El escenario de oferta global tampoco contribuyó a despejar el panorama, dado que Estados Unidos ya finalizó su cosecha con una producción estimada en 115,8 millones de toneladas, un 3% menor interanual, mientras que Brasil se encamina a una nueva campaña récord cercana a las 177 millones de toneladas. En Argentina, la siembra avanzó sobre el 86% del área prevista, consolidando el peso de Sudamérica como principal abastecedor mundial de la oleaginosa. 

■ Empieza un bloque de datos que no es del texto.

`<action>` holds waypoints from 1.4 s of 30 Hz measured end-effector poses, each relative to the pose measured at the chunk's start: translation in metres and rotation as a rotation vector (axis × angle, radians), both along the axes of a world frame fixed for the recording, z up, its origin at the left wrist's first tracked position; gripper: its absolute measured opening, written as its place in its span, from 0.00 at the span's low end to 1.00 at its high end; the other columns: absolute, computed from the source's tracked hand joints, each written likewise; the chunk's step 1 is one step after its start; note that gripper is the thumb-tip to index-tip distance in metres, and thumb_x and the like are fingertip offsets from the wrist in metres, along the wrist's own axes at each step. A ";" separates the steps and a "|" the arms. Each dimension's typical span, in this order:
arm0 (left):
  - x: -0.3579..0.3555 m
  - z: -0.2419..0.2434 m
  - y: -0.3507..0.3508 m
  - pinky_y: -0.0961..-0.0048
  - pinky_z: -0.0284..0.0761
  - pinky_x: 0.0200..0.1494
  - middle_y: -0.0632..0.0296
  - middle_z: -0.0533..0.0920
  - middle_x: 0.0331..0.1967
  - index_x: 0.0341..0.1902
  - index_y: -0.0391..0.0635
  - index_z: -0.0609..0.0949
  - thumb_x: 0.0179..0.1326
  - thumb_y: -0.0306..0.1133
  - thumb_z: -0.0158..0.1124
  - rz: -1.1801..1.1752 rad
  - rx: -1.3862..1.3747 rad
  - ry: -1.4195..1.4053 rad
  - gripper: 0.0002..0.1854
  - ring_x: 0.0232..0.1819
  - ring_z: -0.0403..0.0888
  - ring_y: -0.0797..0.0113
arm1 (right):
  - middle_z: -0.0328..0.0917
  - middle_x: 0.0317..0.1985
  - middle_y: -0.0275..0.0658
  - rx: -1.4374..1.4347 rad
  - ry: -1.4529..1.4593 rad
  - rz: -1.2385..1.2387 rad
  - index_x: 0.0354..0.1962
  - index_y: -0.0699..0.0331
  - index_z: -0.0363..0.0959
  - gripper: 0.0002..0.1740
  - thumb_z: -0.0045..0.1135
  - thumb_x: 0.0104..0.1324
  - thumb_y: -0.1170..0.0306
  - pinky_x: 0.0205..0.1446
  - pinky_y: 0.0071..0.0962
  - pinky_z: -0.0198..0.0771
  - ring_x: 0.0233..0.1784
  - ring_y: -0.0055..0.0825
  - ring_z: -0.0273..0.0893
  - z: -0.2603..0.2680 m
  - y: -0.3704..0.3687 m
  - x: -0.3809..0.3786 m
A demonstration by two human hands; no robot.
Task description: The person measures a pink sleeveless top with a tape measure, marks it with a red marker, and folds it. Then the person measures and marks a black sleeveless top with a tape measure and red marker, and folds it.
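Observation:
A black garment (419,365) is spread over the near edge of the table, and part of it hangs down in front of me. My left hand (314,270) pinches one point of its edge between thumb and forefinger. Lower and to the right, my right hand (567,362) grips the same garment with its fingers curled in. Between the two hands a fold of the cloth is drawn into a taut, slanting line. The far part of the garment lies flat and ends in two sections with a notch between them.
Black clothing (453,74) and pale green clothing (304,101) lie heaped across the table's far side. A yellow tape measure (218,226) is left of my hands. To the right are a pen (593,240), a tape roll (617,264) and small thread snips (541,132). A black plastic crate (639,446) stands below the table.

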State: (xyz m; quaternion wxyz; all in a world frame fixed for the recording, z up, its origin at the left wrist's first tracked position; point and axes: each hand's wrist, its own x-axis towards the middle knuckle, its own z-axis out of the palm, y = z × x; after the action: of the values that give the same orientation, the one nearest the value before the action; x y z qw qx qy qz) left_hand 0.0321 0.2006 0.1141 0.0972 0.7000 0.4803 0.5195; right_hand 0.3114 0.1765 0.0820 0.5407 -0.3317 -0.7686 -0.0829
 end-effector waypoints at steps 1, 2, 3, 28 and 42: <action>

Las proyecciones sobre la demanda china son otro foco de tensión para el mercado, ya que las estimaciones oficiales muestran una brecha cada vez mayor. Para la campaña 2025/26, el USDA proyecta importaciones por 112 millones de toneladas, mientras que el Ministerio de Agricultura chino las ubica en apenas 96 millones, una diferencia cercana al 20% que alimenta la volatilidad de precios y la cautela de los operadores. 

En términos de flujo comercial, las cifras muestran un claro predominio sudamericano, con importaciones chinas acumuladas que rondarían las 25,6 millones de toneladas y un 97% de ese volumen proveniente de la región. Dentro de ese total, Argentina aportaría alrededor de 6,6 millones de toneladas y Brasil cerca de 18,9 millones, dejando a Estados Unidos con un rol cada vez más acotado en el abastecimiento inmediato. 

Este contexto tuvo un impacto directo en los precios, ya que la combinación de acuerdos comerciales que no se concretan y una mayor competitividad brasileña le habría costado a la soja cerca de 47 dólares por tonelada en Chicago. El año cerró en torno a los 378 dólares, un valor intermedio entre los niveles previos y posteriores al anuncio del entendimiento entre Washington y Beijing, mientras que los subproductos mostraron comportamientos dispares con un fuerte avance del aceite y una caída en la harina. 

El mercado de cereales

En el caso de los cereales, el panorama fue claramente más bajista, impulsado por una oferta récord a nivel global. El trigo cerró 2025 con una corrección del 8,1%, con una producción mundial proyectada en 837 millones de toneladas y un fuerte aporte del hemisferio sur, donde Australia alcanzaría 35,6 millones de toneladas y Argentina 27,7 millones, incrementando los stocks y presionando los valores internacionales. 

El maíz también terminó el año con pérdidas cercanas al 4%, condicionado por la expectativa de gran disponibilidad. Mientras en Estados Unidos, la producción se mantuvo en 425,5 millones de toneladas, en Brasil se proyectan 138,9 millones, con un papel clave de la safrinha. En el caso de la Argentina, la siembra tiene un avance del 86% y las condiciones de cultivo se encuentran entre muy buenas y excelentes, apuntando a una producción preliminar cercana a 61 millones de toneladas. 

De cara al inicio de 2026, el productor argentino se mueve en un escenario de equilibrio frágil, donde los cereales enfrentan un mercado ampliamente abastecido que limita cualquier recuperación de precios, mientras que la soja depende cada vez más de decisiones comerciales y políticas externas. La verdadera incógnita no pasa solo por el clima, sino por el ritmo real de compras de China y la agresividad comercial de Brasil, dos factores que definirán si la oleaginosa logra sostener valores o vuelve a quedar atrapada en un mercado altamente competitivo debido a la sobreoferta.